View StumpyNubs's profile


7604 posts in 2829 days

#1 posted 11-22-2013 01:15 AM

I vote for “Thirty eight and three sixty eighths degree with a side of bacon” on the bowl gouge, because chubby fellas like bacon.

-- Subscribe to "Stumpy Nubs Woodworking Journal"- One of the crafts' most unique publications:

View DIYaholic's profile


19623 posts in 2704 days

#2 posted 11-22-2013 01:21 AM

I believe that “sinker” refers to the fact that the wood was recovered from a river or lake.

While I was researching lathe tool sharpening, I came to the conclusion that “whatever works for you” is the correct grind.

Glad you have “honed” in on a better grind.

Carry on….

-- Randy-- I may not be good...but I am slow! If good things come to those who wait.... Why is procrastination a bad thing?

View mcgyver's profile


56 posts in 1900 days

#3 posted 11-22-2013 02:01 AM

sinker sypress is lumber cut from logs that sank in a river lake or other body of water. it is usually the heart wood only and can be hundreds of years old most of it is logs that sank while they were in transit to the mill. they where usualy floated there as lashed together rafts. as paul harvey would say now you know the rest of the storey.

-- Mcgyver

View Philip's profile


1277 posts in 2568 days

#4 posted 11-22-2013 02:17 AM

Ditto on the bacon, that sounds about right…

-- I never finish anyth

View JL7's profile


8667 posts in 2994 days

#5 posted 11-22-2013 02:23 AM

William, you need to watch “Ax Men” can probably catch them on the net…..The swamp man Shelby Stanga recovers the sinker Cypress from the bayou… stuff man….

-- Jeff .... Minnesota, USA

View William's profile


9949 posts in 2871 days

#6 posted 11-22-2013 02:34 AM

Thank you all.
Especially thanks for the lesson on what sinker cypress is.
I honestly had no idea since all the cypress trees I’ve ever seen myself have been along bodies of water. Several of my favorite fishing holes are so good because of the cypress knees that the fish like to bed around.


View Bearpie's profile


2601 posts in 3047 days

#7 posted 11-22-2013 03:20 AM

This is the angle that I like best for turning bowls.

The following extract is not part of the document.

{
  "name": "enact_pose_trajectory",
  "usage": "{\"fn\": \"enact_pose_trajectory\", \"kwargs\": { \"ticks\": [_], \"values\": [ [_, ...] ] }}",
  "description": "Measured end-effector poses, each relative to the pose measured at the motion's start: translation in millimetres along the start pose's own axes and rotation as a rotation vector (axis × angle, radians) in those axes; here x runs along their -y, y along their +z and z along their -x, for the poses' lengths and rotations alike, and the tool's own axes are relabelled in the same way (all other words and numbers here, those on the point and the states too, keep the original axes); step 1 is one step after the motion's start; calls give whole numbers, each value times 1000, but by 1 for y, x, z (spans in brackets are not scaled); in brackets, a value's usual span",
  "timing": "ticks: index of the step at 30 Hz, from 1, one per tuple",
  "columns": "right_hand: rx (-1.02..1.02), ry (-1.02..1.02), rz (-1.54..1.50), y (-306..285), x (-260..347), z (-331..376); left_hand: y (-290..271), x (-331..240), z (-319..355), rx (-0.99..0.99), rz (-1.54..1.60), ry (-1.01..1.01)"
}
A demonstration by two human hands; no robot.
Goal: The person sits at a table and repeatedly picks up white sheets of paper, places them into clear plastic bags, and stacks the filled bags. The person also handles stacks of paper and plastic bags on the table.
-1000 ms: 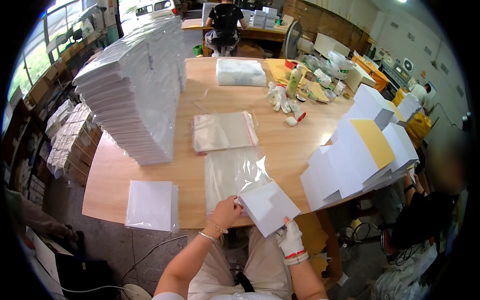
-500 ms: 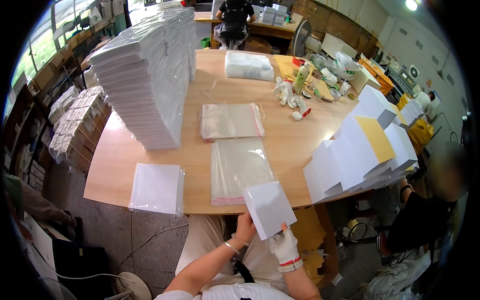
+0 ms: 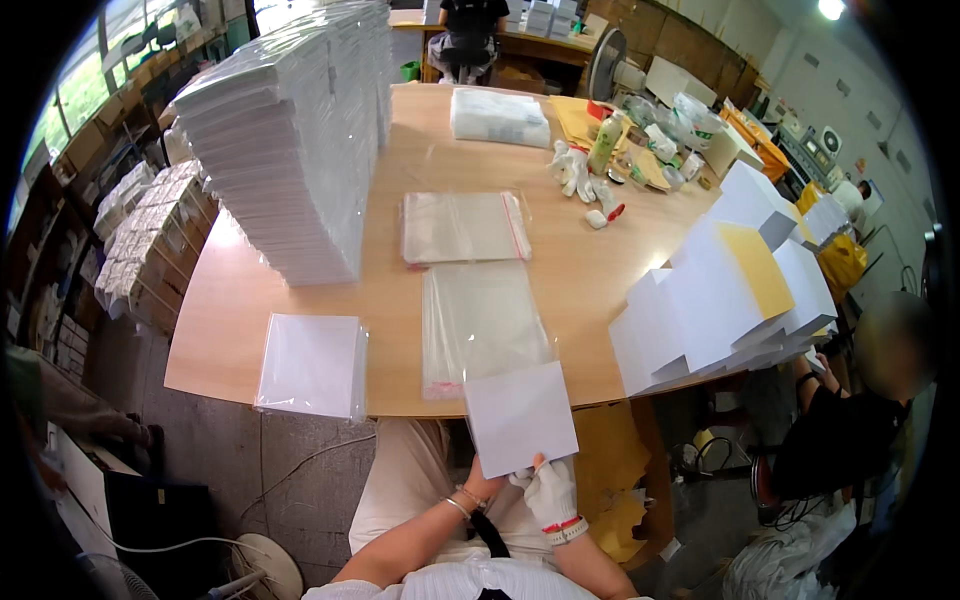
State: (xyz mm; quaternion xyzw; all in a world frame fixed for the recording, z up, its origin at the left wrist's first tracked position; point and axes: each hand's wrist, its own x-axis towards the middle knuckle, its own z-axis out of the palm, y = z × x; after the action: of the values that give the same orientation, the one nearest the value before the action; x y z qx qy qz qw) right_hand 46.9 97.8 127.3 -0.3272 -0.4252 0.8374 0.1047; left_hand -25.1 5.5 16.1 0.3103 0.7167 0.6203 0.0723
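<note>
- Where the wooden table (image 3: pixel 560 290) met its left edge, a tall stack of white bagged packs (image 3: pixel 290 140) was seen, each pack sealed in clear film.
- Just in front of that stack, near the table's front edge, a flat white pack (image 3: pixel 312 365) in a clear sleeve was laid by itself.
- At the table's middle, a small pile of empty clear bags (image 3: pixel 462 226) with a red strip along one side was placed, and nearer the front edge a single clear bag (image 3: pixel 482 328) was spread flat; nothing could be seen inside it.
- Below the front edge, over the lap, a white square card (image 3: pixel 520 415) was held up, clear of the table and just beyond the spread bag.
- The card's lower edge was pinched by the bare left hand (image 3: pixel 483 487) and by the white-gloved right hand (image 3: pixel 548 492), both closed on it.
- On the right, white folded cards (image 3: pixel 720 300) were fanned in overlapping rows, one with a yellow face.
</note>
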Motion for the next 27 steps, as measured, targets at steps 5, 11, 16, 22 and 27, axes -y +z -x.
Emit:
{"fn": "enact_pose_trajectory", "kwargs": {
  "ticks": [5,11,16,22,27],
  "values": [
    [-83,104,-72,-4,-2,-11,-3,-1,11,-12,258,-233],
    [-17,-29,-88,20,4,-19,2,18,23,138,153,-408],
    [42,-12,-281,32,12,-61,-3,-19,7,-58,330,-395],
    [172,38,-486,29,1,-39,-5,-3,20,-63,462,-536],
    [250,270,388,5,34,-7,-54,-29,8,-73,421,-623]
  ]
}}
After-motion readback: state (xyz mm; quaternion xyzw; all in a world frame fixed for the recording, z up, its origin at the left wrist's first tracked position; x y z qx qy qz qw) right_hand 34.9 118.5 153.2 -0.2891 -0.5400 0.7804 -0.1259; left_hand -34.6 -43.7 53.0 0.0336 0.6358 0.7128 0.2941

In fact I use it for almost everything. You can vary it a bit either way but do not make it much longer as it will “chatter” more and dull quicker. A less pronounced bevel will give you strength and be less likely to catch on the end grain on the bottom of the bowls.

-- Erwin, Jacksonville, FL

View William's profile


9949 posts in 2871 days

#8 posted 11-22-2013 03:27 AM

Thank you Erwin. I am going to save that photo to compare it to my own gouges if I change the angle again.

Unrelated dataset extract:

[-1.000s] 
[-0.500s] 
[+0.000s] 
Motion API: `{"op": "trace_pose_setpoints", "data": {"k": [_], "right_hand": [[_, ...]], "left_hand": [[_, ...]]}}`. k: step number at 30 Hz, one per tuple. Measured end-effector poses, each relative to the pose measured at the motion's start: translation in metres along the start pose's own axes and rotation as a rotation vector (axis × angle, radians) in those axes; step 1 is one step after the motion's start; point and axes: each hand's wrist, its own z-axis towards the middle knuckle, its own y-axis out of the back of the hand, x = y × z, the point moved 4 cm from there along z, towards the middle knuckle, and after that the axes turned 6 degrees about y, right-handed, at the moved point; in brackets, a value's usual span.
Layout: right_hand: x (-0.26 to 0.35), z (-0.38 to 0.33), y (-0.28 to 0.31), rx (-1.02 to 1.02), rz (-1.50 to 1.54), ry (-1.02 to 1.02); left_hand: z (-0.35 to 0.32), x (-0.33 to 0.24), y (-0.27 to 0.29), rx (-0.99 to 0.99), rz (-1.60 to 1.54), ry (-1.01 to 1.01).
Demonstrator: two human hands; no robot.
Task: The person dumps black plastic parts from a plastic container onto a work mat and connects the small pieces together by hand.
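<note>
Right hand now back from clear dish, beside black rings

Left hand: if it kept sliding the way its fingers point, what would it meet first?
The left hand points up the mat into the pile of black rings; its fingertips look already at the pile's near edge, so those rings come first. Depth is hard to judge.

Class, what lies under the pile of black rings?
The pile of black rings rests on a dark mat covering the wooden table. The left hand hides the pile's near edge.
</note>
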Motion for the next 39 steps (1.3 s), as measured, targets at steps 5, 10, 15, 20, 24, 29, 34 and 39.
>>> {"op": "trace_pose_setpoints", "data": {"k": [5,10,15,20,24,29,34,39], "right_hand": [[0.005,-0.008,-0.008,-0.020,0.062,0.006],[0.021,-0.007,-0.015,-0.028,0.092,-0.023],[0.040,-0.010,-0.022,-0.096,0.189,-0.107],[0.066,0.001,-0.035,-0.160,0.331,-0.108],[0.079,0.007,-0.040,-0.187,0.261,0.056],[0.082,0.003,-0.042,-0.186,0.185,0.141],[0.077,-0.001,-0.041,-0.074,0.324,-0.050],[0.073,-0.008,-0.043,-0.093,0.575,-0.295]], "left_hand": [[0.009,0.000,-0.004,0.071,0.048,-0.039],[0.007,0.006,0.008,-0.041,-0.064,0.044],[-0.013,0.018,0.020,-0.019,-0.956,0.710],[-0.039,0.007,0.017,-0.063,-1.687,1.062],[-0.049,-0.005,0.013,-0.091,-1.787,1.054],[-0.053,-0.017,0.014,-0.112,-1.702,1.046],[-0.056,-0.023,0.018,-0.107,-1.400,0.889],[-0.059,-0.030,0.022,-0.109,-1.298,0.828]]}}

View Mainiac Matt 's profile

Mainiac Matt

8091 posts in 2357 days

#9 posted 11-22-2013 03:55 AM

Looking good William!

-- It’s the knowledge in your head, skill in your hands and motivation to create in you heart that makes you a woodworker. - Mainiac Matt

View William's profile


9949 posts in 2871 days

#10 posted 11-22-2013 05:43 AM

View eddie's profile


8565 posts in 2643 days

#11 posted 11-22-2013 07:29 AM

William its over the top

-- Jesus Is Alright with me

View stefang's profile


15881 posts in 3363 days

#12 posted 11-22-2013 08:53 AM

Looks great. I love the cypress too.

-- Mike, an American living in Norway.

View William's profile


9949 posts in 2871 days

#13 posted 11-22-2013 12:09 PM

Thank you eddie and Mike.


View Roger's profile


20929 posts in 2833 days

#14 posted 11-22-2013 12:44 PM

Some fine curls comin off those turnings William

-- Roger from KY. Work/Play/Travel Safe. Keep your dust collector fed.

View William's profile


9949 posts in 2871 days

#15 posted 11-22-2013 01:05 PM

Thanks roger.
Let’s just hope I have a better handle on this and can cut down on the flying projectiles.